• **Required action**: The answer consists solely of the listing's lines from the first through the line containing "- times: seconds", each reproduced exactly.
───
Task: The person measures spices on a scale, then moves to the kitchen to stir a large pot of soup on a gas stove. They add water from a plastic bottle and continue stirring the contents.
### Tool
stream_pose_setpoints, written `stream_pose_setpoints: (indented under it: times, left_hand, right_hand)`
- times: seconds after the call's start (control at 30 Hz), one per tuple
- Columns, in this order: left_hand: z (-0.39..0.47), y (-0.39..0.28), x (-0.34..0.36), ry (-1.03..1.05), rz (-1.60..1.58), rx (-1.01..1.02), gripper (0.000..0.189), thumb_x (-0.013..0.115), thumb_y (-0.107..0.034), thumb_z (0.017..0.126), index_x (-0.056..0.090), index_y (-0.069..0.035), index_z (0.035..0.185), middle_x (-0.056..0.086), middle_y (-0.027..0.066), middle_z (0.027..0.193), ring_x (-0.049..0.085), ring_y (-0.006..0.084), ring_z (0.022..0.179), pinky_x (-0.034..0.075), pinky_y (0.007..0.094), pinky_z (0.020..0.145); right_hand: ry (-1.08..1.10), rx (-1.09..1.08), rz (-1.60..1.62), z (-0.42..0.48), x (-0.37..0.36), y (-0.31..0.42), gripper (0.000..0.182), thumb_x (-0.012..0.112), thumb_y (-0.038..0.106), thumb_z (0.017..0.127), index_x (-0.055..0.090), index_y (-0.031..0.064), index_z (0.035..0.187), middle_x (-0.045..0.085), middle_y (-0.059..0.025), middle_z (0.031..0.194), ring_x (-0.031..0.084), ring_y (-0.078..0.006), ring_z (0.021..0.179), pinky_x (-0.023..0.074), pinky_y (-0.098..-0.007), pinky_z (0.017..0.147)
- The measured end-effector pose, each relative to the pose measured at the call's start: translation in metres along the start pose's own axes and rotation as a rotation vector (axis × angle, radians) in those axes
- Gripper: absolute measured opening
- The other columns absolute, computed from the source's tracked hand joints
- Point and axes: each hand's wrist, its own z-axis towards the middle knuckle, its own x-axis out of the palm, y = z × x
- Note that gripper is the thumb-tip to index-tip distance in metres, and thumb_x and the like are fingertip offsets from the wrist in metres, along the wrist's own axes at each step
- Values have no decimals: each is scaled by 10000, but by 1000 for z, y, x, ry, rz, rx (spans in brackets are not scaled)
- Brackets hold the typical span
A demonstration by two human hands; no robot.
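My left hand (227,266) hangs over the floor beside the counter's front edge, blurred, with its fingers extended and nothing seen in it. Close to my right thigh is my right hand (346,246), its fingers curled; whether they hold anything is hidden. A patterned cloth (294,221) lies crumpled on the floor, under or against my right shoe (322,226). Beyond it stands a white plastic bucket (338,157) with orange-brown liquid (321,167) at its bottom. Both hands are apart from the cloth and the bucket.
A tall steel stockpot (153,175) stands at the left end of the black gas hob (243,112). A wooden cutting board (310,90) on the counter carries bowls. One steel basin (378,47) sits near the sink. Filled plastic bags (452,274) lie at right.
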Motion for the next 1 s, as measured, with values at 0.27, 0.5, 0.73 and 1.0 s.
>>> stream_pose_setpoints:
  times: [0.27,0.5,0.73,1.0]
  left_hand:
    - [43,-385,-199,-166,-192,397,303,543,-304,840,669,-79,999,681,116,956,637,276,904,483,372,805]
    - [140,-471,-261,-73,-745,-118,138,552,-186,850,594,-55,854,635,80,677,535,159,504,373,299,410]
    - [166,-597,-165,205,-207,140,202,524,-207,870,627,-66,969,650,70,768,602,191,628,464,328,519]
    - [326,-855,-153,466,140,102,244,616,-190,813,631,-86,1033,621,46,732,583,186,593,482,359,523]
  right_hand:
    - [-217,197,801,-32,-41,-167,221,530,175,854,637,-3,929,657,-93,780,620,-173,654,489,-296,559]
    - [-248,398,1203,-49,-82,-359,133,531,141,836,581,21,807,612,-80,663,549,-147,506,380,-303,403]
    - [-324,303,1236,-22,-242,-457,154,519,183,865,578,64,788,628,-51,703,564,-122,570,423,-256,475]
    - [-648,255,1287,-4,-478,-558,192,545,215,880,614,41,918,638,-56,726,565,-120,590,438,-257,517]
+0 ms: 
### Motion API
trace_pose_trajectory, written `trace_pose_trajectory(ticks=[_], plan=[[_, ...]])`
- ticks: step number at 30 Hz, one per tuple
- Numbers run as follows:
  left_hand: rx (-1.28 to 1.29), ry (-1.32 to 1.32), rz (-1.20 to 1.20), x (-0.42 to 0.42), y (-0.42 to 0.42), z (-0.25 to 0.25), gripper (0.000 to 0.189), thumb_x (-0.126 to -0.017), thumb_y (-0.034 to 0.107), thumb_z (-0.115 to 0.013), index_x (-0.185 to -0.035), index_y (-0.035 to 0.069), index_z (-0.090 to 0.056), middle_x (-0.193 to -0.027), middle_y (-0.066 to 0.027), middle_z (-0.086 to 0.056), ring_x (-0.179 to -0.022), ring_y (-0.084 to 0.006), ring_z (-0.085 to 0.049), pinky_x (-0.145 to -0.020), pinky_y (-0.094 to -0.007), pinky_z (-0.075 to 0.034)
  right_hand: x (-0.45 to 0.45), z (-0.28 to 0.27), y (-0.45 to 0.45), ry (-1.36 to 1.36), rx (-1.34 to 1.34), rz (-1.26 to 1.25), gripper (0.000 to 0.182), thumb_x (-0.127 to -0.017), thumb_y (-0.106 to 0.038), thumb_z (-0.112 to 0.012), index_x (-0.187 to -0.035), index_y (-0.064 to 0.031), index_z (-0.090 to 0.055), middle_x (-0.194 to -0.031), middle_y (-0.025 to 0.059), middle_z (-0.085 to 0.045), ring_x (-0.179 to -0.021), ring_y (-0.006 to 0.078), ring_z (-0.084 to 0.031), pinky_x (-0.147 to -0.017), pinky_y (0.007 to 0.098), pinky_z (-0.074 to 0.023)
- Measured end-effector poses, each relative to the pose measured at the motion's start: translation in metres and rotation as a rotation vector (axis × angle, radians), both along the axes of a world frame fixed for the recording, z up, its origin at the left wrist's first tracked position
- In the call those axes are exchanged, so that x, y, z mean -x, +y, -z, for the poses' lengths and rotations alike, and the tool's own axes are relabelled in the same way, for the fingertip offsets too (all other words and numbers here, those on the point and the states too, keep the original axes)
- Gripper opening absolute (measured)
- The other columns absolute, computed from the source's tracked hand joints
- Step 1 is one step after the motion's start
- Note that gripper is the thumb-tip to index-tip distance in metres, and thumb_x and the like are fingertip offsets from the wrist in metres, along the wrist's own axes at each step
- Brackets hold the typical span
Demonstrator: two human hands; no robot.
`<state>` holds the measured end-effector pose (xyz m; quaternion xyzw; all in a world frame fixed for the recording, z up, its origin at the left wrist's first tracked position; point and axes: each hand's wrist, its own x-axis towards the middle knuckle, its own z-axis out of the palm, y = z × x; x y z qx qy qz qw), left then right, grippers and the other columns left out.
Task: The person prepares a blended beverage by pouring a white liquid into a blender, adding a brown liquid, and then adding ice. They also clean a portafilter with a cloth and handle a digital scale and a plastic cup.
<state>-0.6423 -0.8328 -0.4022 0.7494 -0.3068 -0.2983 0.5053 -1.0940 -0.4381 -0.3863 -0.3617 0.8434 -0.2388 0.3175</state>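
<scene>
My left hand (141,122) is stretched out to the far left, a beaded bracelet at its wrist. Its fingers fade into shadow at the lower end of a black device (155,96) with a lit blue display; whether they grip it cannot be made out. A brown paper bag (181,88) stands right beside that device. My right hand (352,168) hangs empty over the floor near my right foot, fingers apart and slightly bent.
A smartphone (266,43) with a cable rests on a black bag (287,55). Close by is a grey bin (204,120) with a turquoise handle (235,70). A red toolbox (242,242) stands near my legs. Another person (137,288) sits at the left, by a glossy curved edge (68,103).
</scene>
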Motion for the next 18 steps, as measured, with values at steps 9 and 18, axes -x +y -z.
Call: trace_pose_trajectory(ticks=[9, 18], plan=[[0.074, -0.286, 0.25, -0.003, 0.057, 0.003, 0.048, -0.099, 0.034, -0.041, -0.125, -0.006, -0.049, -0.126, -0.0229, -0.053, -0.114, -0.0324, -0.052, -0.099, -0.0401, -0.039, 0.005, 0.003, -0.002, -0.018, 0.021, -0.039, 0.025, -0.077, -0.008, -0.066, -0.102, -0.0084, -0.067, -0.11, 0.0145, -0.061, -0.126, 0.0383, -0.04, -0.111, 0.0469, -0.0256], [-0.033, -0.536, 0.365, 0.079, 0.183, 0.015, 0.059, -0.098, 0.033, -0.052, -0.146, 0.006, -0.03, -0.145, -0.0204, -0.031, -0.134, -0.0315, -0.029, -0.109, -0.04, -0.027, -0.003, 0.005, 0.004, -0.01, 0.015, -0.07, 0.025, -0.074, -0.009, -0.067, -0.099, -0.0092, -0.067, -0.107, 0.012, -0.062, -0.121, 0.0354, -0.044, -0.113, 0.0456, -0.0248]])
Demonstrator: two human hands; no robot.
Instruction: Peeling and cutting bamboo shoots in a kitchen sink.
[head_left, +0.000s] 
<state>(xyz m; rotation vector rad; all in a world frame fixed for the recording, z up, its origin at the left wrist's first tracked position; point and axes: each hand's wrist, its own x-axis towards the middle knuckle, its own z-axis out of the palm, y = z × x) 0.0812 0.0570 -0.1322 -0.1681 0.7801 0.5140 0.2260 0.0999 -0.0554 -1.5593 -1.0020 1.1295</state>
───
• **Finished exercise**:
Task: The person measures spices on a scale, then moves to the kitchen to stir a large pot of soup on a gas stove. They add water from a plastic bottle and continue stirring the contents.
### Tool
stream_pose_setpoints, written `stream_pose_setpoints: (indented under it: times, left_hand, right_hand)`
- times: seconds after the call's start (control at 30 Hz), one per tuple

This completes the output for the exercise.